Throughout the novel, green is the color Appelfeld associates with nature. Bruno recalls the green light in his wife’s eyes after they quarreled, but he also remembers the violet light in them that he loves. What is that light. If it is sensitivity, sensitivity for what? Ultimately, for God and the God-breathed spirit inside the natural man? After old Brum “hisse[s],” serpent-like, that his hatred for Jews “knows no bounds,” Bruno punches him in the face. The impact of that blow may strike the reader as the divinely-moved punishment of a traitor by a citizen who remains loyal.
Appelfeld’s measured, delicately-shaded style is thoroughly European. Cynthia Ozick’s “five fictions” contain narrative, allegory, history, myth, fantasy, criticism.

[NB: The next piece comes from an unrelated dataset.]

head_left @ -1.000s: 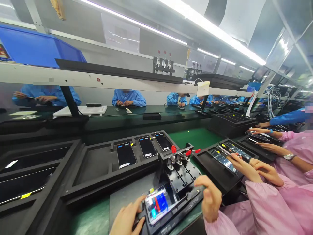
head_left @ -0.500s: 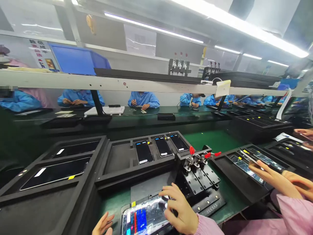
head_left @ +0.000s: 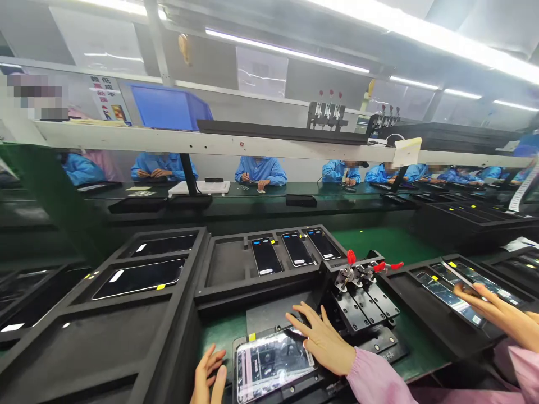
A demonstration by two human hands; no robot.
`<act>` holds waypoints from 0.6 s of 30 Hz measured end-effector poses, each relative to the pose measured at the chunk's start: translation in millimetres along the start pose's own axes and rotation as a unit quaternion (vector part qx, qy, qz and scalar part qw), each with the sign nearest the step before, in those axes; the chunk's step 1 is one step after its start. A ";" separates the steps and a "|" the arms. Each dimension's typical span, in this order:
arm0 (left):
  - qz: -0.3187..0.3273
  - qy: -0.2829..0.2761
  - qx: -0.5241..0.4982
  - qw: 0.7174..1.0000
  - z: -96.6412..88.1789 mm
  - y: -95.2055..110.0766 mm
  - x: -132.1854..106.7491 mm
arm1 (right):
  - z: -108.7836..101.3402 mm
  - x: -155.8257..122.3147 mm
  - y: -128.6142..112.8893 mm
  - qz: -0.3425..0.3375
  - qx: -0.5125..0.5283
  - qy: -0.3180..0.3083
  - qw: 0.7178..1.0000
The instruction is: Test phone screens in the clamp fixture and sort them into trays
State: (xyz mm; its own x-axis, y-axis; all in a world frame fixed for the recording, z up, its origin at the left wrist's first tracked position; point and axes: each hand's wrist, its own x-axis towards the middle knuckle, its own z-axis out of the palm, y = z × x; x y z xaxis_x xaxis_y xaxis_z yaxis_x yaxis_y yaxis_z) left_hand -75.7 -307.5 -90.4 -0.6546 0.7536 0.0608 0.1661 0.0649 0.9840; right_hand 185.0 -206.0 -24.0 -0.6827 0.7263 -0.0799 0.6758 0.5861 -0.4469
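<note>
A phone (head_left: 273, 362) lies face up in a black fixture in front of me, its lit screen glossy as if under film. A small yellow tab (head_left: 252, 337) sticks out at its upper edge. My right hand (head_left: 326, 341) reaches over the phone's right end with fingers spread, the fingertips at or just above the glass; contact cannot be made out. Just left of the phone, my left hand (head_left: 208, 373) is raised with fingers apart and nothing in it. Behind my right hand stands a clamp fixture (head_left: 366, 297) with red-tipped levers (head_left: 351, 257).
Black foam trays (head_left: 201, 292) behind and left hold phones (head_left: 266, 256) and larger dark-screened devices (head_left: 141, 278). At right, a co-worker's hand (head_left: 492, 306) holds a thin device over another tray (head_left: 412, 297). A white shelf (head_left: 269, 147) crosses above the bench; co-workers in blue sit beyond.
The phone's screen went from coloured blocks to a pale grey picture. My right hand's fingers have straightened and spread. The view has turned left. The co-worker's hand remains over its tray.
</note>
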 end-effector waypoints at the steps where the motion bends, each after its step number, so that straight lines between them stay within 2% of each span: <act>1: 0.001 -0.004 -0.002 1.000 -0.5 3.1 -1.8 | -3.7 0.6 -4.7 -0.007 -0.005 0.006 1.000; 4: 0.010 -0.010 -0.009 1.000 -2.1 8.6 -6.1 | -12.6 7.4 -28.1 -0.060 0.009 0.016 0.998; 7: 0.017 -0.004 -0.009 1.000 -2.8 10.1 -8.5 | -10.4 22.4 -54.1 -0.138 0.006 -0.025 0.990; 9: 0.020 -0.001 -0.007 1.000 -2.7 10.5 -9.3 | -4.8 33.5 -65.1 -0.164 -0.026 -0.048 0.985; 14: 0.027 -0.005 -0.015 1.000 -3.0 11.2 -9.5 | -4.4 41.7 -66.0 -0.157 -0.035 -0.064 0.985; 16: 0.024 -0.007 -0.018 1.000 -3.0 10.3 -9.0 | -13.9 40.4 -64.5 -0.136 0.016 -0.037 0.990; 18: 0.025 -0.005 -0.023 0.999 -2.9 9.2 -8.6 | -28.6 47.1 -69.0 -0.105 0.097 0.022 0.989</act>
State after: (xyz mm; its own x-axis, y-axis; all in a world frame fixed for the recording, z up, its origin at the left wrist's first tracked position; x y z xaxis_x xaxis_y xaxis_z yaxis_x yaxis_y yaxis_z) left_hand -70.7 -315.3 -81.4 -0.6386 0.7619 0.1085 0.1640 -0.0030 0.9865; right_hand 114.2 -202.0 28.6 -0.7866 0.6135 0.0704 0.4512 0.6488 -0.6128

Exuberant mixing goes well with contemporary America although, notwithstanding this, Jews don’t quite fit in here, either–although here, at least, difference brings down no slaughter. In Appelfeld’s world, sadness overshadows comedy; the death camps beckon. In Ozick’s America, Jews can afford to laugh.
Still, fire burns upward in America as it does in Europe. Nature remains intractably natural, as Ozick’s Jews (and some of her non-Jews) learn. The title story presents the theme.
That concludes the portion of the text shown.